Glutamine does not increase protein synthesis
-Intravenous infusion of amino acids increases the fractional rate of mixed muscle protein synthesis, but addition of glutamine to the amino acid mixture does not further stimulate muscle protein synthesis rate in healthy young men and women (G6).
-Short intravenous infusion of glutamine does not acutely stimulate duodenal protein synthesis in well-nourished, growing dogs (G8).
Glutamine prevents protein degradation but not more effectively than carbs
-0,9 g/kg glutamine during resistance training has no significant effect on muscle performance, body composition or muscle protein degradation compared to 0,9 g/kg maltodextrin (G9).
-Glutamine preserves protein synthesis in Caco-2 cells submitted to "luminal fasting", but higher glutamine doses did not enhance protein synthesis beyond control fed values. And glucose supplementation restored FSR as effi-ciently as glutamine (G10).
Carbhohydrate or BCAA supplementation prevents decrease in glutamine levels during exercise
-Carbohydrate supplementation affects positively the immune response of cyclists by avoiding or minimizing changes in plasma glutamine concentration (G11).
-Following an exercise bout, a decrease in plasma glutamine concentration can be observed, which is completely abolished by BCAA supplementation (G12).
-BCAA supplementation during a triathlon completely prevents the decrease in plasma glutamine (G13).
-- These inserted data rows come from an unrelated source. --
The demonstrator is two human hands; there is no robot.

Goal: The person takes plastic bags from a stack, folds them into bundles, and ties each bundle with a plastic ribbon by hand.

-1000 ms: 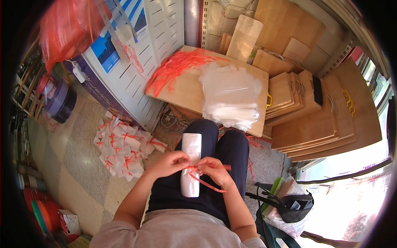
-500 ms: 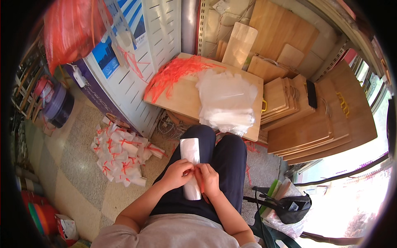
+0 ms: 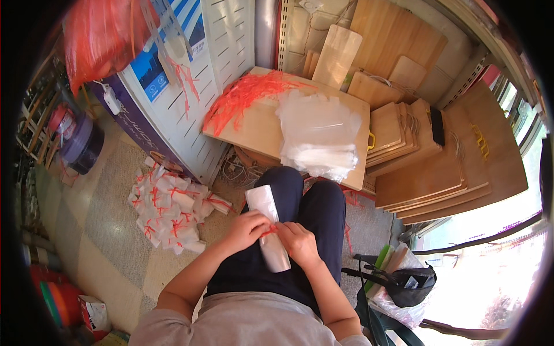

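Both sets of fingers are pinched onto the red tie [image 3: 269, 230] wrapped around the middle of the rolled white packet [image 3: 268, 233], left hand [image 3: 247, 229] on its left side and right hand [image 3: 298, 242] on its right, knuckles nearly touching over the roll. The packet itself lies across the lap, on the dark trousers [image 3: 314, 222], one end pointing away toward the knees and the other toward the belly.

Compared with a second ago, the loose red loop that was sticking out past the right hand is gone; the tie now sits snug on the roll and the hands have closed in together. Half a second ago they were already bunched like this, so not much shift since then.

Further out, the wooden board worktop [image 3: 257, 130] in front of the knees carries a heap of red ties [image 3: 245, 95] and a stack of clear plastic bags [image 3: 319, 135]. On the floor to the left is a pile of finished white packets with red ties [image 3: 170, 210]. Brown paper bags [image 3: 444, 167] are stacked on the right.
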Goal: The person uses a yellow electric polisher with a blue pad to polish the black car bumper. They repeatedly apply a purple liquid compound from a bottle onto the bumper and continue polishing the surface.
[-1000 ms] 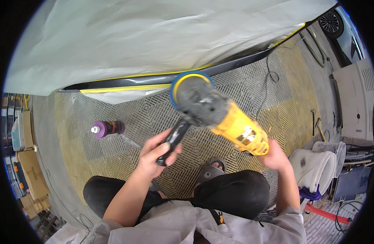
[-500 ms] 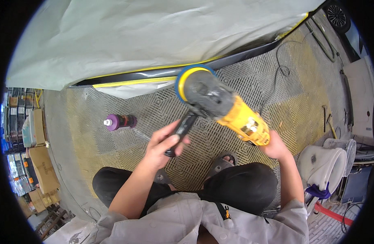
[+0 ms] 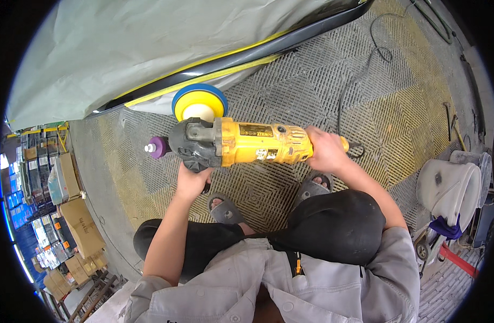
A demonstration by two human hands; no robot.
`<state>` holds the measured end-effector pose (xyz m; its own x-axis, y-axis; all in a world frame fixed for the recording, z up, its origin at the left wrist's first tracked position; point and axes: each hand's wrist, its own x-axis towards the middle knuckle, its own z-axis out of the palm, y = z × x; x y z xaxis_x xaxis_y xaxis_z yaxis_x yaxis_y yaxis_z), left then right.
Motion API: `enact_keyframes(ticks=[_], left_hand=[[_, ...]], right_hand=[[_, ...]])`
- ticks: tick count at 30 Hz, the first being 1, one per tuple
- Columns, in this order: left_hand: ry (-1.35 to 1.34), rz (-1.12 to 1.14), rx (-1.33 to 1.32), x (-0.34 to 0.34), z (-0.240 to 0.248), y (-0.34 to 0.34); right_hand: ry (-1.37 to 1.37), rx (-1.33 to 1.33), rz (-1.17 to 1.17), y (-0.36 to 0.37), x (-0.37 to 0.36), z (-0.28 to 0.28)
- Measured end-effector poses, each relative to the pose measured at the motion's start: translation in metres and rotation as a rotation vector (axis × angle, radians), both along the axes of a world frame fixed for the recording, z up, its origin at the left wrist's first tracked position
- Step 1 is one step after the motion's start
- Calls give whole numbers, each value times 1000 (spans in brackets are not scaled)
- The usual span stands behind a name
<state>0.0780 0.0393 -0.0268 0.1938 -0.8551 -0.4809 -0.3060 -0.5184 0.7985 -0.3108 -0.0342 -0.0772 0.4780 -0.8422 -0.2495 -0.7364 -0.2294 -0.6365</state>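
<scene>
A yellow and black electric polisher [image 3: 265,144] lies crosswise in front of me, held in both hands. My right hand [image 3: 328,152] is wrapped round its rear grip, by the power cord. My left hand [image 3: 194,181] is closed below the black head, where the side handle is mostly hidden. At the far side of the head is the round yellow and blue pad [image 3: 200,99]. It sits close to a glossy black sill strip [image 3: 204,69]; I cannot tell whether they touch. Behind the head, a purple bottle [image 3: 158,147] with a white cap shows in part.
Masking paper [image 3: 134,43] and yellow tape [image 3: 214,75] border the strip. A black cord [image 3: 341,102] trails over the floor grating [image 3: 397,124]. White buckets [image 3: 446,185] stand at right with a purple cloth [image 3: 446,229]. Cardboard boxes [image 3: 81,226] and shelves are at left.
The polisher has swung from a slant to nearly level and moved left, its pad now beyond the head. Both hands moved with it. The view has shifted, and the head now partly covers the bottle.
</scene>
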Motion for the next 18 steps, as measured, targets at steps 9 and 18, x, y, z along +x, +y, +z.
enact_keyframes(ticks=[9,18], left_hand=[[38,-5,-162,-20,-67,-47],[47,-91,-311,-61,-78,-54]], right_hand=[[25,-175,-135,-11,-23,-32],[68,-140,-180,-24,-54,-35]])
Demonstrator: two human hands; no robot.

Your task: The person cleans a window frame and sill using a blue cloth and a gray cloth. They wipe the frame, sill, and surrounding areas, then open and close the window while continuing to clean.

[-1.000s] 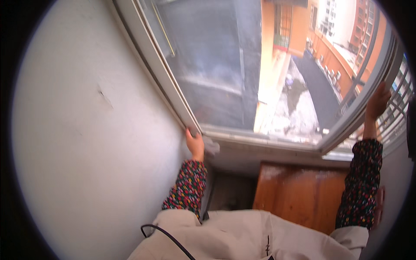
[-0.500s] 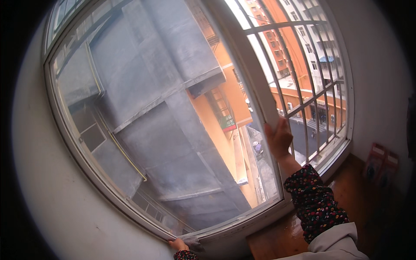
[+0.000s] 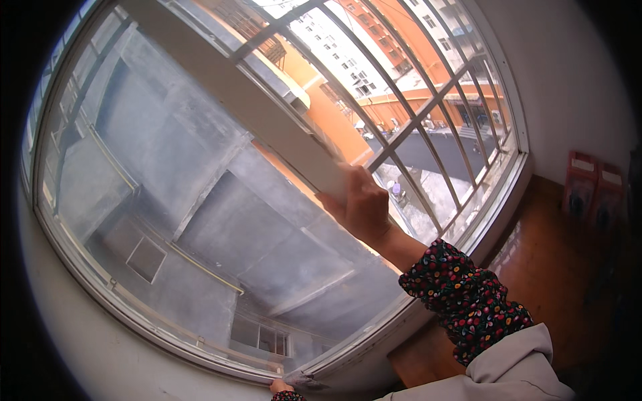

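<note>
My right hand (image 3: 366,207) is wrapped round the upright edge of a sliding window sash (image 3: 267,127), thumb on the inner face and fingers round the far side. Its pale frame runs diagonally across the view, and the glass (image 3: 221,220) beside it looks hazy. Down at the lower edge, my left hand (image 3: 281,385) shows only in part, touching the sill by the bottom track. A crumpled grey cloth (image 3: 307,381) lies right beside it; whether the fingers grip the cloth is hidden.
Metal security bars (image 3: 408,127) stand outside the opened part on the right. Beyond are orange and white buildings and a paved yard. Two red-and-white boxes (image 3: 580,184) stand by the right wall, near a glossy brown wooden surface (image 3: 521,267).
The sash has slid left with my right hand on it, and the barred opening shows wider. The view has shifted somewhat. My left hand stays by the sill.
</note>
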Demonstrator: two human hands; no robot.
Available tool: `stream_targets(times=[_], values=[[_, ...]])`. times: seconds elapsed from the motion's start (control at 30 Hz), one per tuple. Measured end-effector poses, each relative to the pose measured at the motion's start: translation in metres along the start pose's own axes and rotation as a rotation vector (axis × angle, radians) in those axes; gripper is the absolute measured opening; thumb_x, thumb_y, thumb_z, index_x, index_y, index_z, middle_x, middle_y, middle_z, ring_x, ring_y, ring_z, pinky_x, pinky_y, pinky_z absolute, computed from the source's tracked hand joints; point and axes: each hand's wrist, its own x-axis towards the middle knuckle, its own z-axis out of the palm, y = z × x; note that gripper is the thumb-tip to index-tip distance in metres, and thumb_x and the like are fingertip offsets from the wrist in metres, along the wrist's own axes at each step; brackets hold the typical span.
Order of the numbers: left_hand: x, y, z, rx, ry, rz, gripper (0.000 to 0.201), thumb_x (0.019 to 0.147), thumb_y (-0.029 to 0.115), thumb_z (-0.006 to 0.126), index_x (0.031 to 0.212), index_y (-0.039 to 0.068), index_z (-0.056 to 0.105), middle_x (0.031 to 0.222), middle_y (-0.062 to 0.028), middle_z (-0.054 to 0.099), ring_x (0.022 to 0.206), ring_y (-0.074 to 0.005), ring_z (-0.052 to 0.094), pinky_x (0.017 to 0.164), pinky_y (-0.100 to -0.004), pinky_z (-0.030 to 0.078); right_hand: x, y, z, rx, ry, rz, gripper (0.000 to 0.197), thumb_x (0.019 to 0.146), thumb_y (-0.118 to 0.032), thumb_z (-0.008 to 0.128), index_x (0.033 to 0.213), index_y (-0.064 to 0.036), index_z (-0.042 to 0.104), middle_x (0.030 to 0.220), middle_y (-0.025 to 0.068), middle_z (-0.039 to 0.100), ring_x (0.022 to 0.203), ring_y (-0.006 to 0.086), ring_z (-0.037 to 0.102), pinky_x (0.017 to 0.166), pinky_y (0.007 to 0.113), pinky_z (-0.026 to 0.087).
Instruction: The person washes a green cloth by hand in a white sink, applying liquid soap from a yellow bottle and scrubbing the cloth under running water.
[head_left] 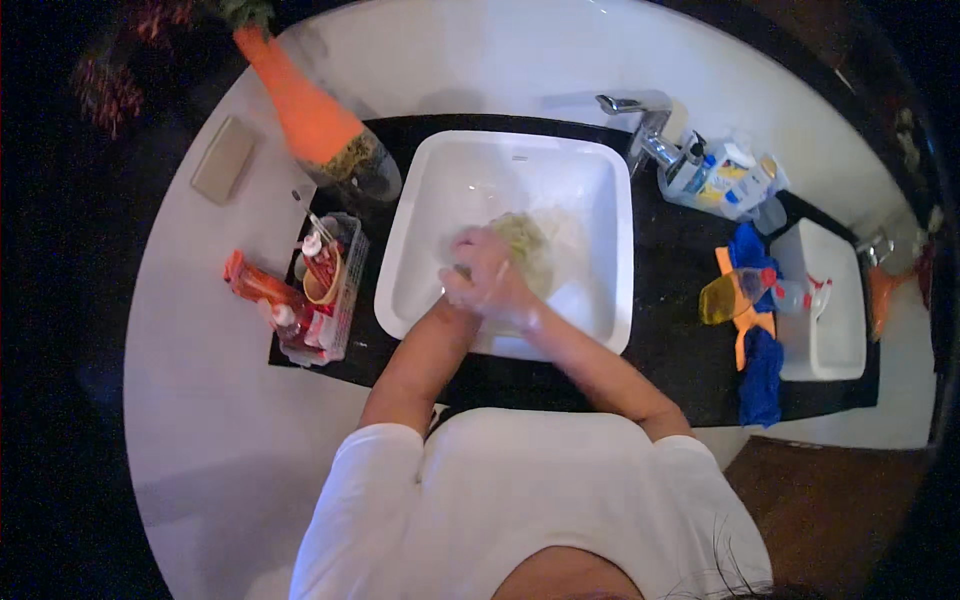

-7 distance runners reduced muscle gycogen. A high carb meal (80% carbs) before 60 min. exercise increases plasma glutamine. A 14 h fast before exercise does not change plasma glutamine. Plasma BCAA did not change under either dietary condition (G17).
Fasting decreases glutamine transport. And supplementation during fasting does not prevent muscle loss
-During fasting, skeletal muscle exports increased amounts of glutamine (Gln) while increasing the production of this amino acid by glutamine synthetase (GS) in order to maintain the intramuscular Gln pool (G41).
-Background: One of the major activities of the enterocyte is amino acid transport, which is important not only for the organism but also for the integrity of the mucosa. Bowel rest during the postoperative period is marked by decreased calorie and protein intake with atrophy of the brush border mucosa.
Fasting for 72 hours decreases glutamine and arginine transport. Alanine MeAIB, and leucine transport were maintained (G42).
-0.35 g/kg glutamine/day does not prevent loss of lean muscle in athletes during a 12-day weight reduction program (G43).
Glutamine does not enhance performance
-6 resistance-trained men performed weightlifting exercises after ingesting 0.3 g/kg glutamine. This did not enhance performance (G22).